Punya ayah seorang diktator, yang memaksa hidupnya berorbit dan bertuju pada perusahaan keluarga semata, berambisi mereservasinya sebagai pemimpin masa depan Cokro Group, bermodalkan dalih "ini demi kebaikanmu sendiri, Ben" ... apa dia bahagia?

Tanyakan pada Saras, kekasihnya yang cantik jelita, bagaimana Benjamin menghidu, mencumbu, dan bercinta—kesepiankah dia, di antara rapatnya rapat, waktu yang dipaksa sempat, demi usaha menghangatkan bekunya hati, hanya untuk berujung kata "Aku harus pergi, kita bertemu lagi nanti, ya?" ... apa dia bahagia?

Tanyakan pada Petra, sobat sekaligus tangan kanannya, bagaimana Benjamin dengan angkuh menghardik bawahan mereka, mencerca karyawan yang tunduk padanya, bersenjatakan kata "Pokoknya saya nggak mau tau, ya! Itu 'kan pekerjaan kalian! Bisa becus kerja nggak sih?!" ... apa dia bahagia?

Tanyakan juga pada saudara-saudaranya, sepupu yang dibesarkan bersama;

Pada Mas Tian, yang tertua, yang paling diharapkan menjadi pemimpin, tapi ujung-ujungnya malah mangkir dan memutuskan untuk membangun imperiumnya sendiri—perusahaan startup mandiri, demi terlepas dari kungkungan ekspektasi dan mewujudkan visinya sendiri.

Pada Gita, yang setahun lebih muda, yang masih ingin bebas dan liar, menyempatkan diri berlari kesana-kemari di tengah tuntutan gelar akademis, dengan gembar-gemboran kata-kata "Kamu kapan lulus, Git? Ayo, mana tanggung jawabmu pada perusahaan?"

Pada Lisa, si bungsu yang paling cerdas, pun paling beruntung, dilepas bebaskan oleh Om Moel dan Tante Melda, orang tuanya, untuk menjadi apa yang dia mau, mengejar cinta dan passion yang dia tuju. Ah, Ben iri sekali dengan bocil bungsu ini. Ingin sekali dia bertukar posisi.

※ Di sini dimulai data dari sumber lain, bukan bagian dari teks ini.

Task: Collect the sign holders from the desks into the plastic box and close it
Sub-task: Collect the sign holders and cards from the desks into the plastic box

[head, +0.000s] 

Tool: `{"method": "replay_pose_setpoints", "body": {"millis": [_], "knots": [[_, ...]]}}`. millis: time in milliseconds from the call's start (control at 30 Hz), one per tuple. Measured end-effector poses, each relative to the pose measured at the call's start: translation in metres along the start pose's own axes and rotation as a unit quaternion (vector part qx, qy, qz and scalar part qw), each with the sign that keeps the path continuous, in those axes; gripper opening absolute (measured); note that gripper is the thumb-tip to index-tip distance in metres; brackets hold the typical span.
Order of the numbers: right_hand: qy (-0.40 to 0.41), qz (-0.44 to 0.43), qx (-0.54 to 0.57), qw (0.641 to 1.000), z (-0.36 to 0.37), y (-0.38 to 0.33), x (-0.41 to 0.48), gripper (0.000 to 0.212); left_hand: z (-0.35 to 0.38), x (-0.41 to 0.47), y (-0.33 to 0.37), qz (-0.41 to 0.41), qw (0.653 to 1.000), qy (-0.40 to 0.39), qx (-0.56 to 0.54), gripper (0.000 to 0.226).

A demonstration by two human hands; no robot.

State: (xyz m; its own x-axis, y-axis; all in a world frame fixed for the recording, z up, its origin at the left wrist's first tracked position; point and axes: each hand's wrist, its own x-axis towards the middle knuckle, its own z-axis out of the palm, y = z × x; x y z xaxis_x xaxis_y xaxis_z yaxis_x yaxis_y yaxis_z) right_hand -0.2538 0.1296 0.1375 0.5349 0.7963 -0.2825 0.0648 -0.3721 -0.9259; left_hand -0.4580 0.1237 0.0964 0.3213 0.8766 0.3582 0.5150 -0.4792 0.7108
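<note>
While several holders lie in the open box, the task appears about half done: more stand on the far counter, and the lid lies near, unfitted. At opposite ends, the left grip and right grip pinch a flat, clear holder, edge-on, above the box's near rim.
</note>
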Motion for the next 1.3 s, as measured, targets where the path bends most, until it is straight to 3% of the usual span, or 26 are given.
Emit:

Tanyakanlah, pada mereka, apakah Benjamin Cokro bahagia?

Jadi, jika mungkin suatu hari kamu berpapasan dengan seorang Benjamin di tengah jalan, atau bahkan bertabrakan, aku bisa jamin kamu akan terpaku, membeku, tenggelam dalam garis wajahnya yang tampan dan dingin, mati kutu ditilik matanya yang tajam berhalang sepasang kaca, lalu dia akan menghardik, keras di depan wajahmu, "Bisa lihat jalan nggak sih?!"

Dan lantas begitu, Benjamin pun berlalu. Kamu, seperti puluhan manusia lain yang ditemuinya setiap hari, hanya akan dianggap layaknya setitik debu.

Pun jika kamu cukup beruntung, dirimu dirasa penting dan menguntungkan baginya—bagi Cokro Group, Petra-lah yang akan menghubungi. 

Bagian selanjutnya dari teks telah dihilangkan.